Here are some things that I think contributed to my problems in the past:
1. using the same few reeds all the time, so they never totally dried out
2. using the same reed cup without really cleaning it out between infected reeds
3. living in a more humid climate at the time (Memphis, TN)
4. using a case with poor ventilation
Here's how I solved the problem:
1. Bought new reed case, new reed water cup, fresh stock of cane.

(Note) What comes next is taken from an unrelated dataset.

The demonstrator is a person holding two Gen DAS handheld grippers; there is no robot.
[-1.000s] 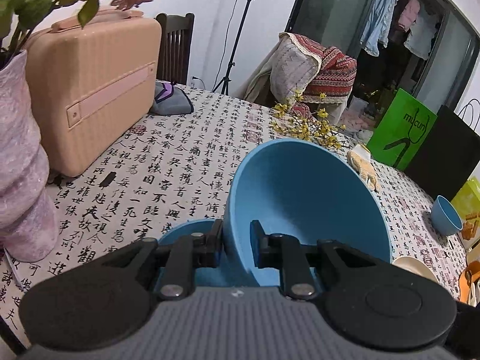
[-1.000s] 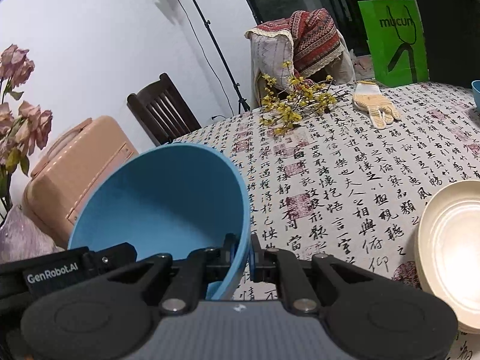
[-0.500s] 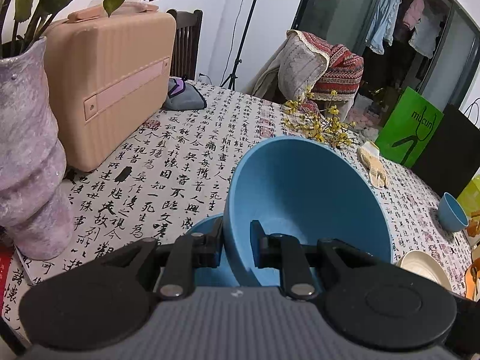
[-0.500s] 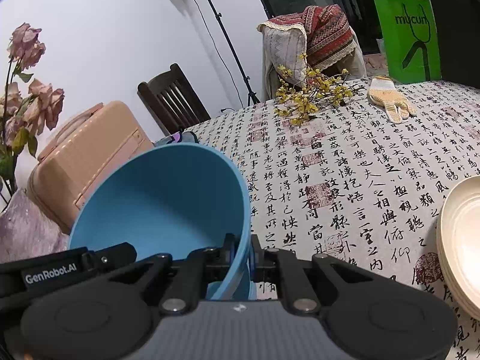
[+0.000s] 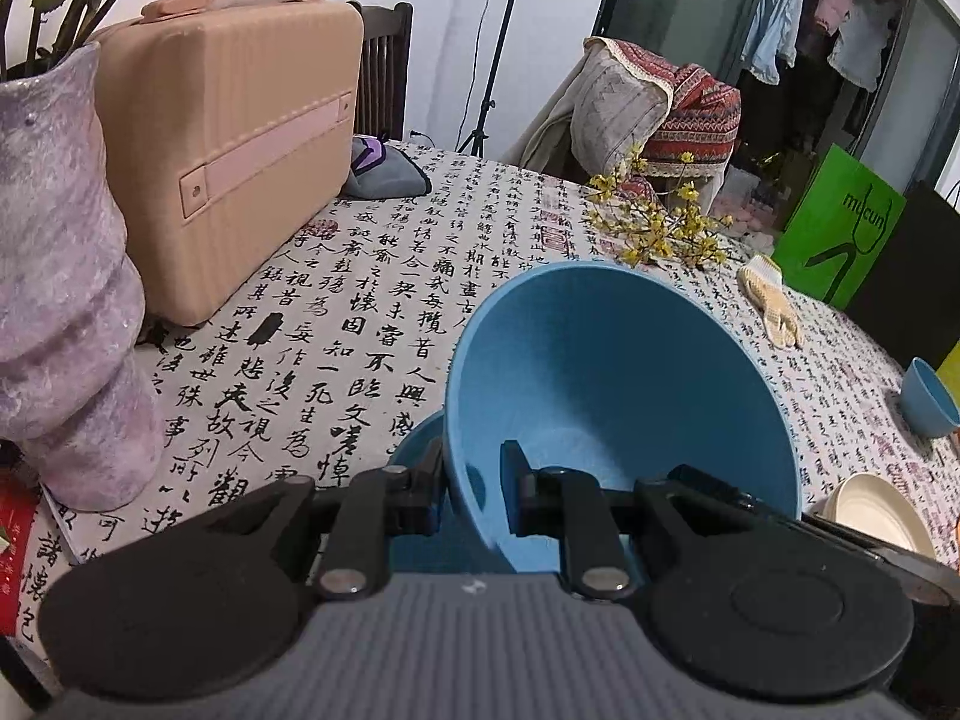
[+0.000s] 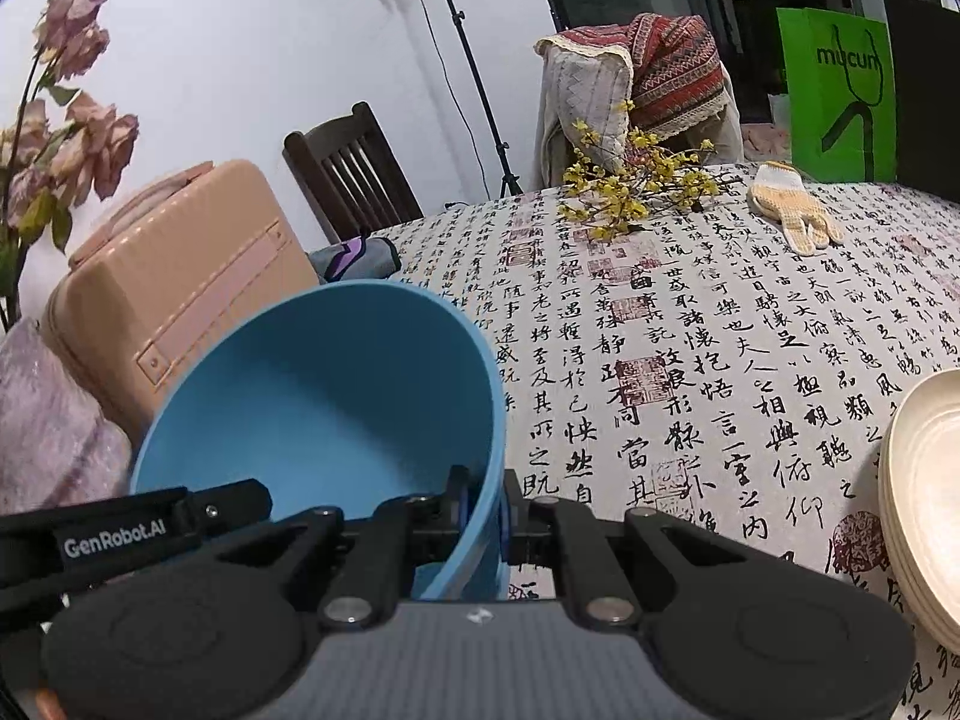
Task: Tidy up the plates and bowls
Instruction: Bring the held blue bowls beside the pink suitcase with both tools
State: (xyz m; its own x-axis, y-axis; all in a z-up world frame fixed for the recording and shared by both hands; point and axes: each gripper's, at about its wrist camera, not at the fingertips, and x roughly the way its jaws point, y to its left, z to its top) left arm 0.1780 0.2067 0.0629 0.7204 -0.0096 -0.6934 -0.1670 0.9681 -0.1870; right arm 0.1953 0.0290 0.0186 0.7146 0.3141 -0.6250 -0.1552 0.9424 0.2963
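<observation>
I have both tools on one large blue bowl [image 5: 618,384], each closed on its rim from an opposite side. My left tool [image 5: 474,495] pinches the rim at the bowl's left side as its camera sees it, one finger outside the wall and the other inside the basin, so the bowl fills the middle of that view and tilts with its opening toward me. My right tool [image 6: 485,510] grips the rim on the bowl's right side in its own view, jaws nearly closed with only the thin wall between the pads; there the bowl [image 6: 324,396] spreads left of the tool, and the left tool's black body shows at the lower left. Just under the held bowl, in the left view, I see the edge of a second blue bowl [image 5: 417,450] peeking out to its left; I cannot tell whether the two touch. The desk [image 5: 372,312] carries a calligraphy-print cloth. A stack of cream plates [image 6: 927,498] sits toward the desk's right edge, well clear of the right tool, and a small blue bowl [image 5: 927,399] stands farther back along that same edge.
</observation>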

2. Made all new reeds on cleaned equipment
3. Did not store the old reeds or water or case near the new reeds/water/case
4. Once I had two working reeds (enough to get me by) I threw out all the old stuff
I've not had issues with mold since. I sometimes get "slime" on my reeds, but it's not a bacterial or fungus growth, just build-up that shows up when I soak a reed sometimes but easily cleans off and doesn't come back.
Another hint, don't store the reed case inside your bassoon case. The ventilation isn't very good in there, and could be a cause of issue. Keep it in the pocket of your case cover or something. That's also easier to leave the reed case out for a few hours after you practice then slip it in your case cover later (but don't forget it when you go off to rehearsal!)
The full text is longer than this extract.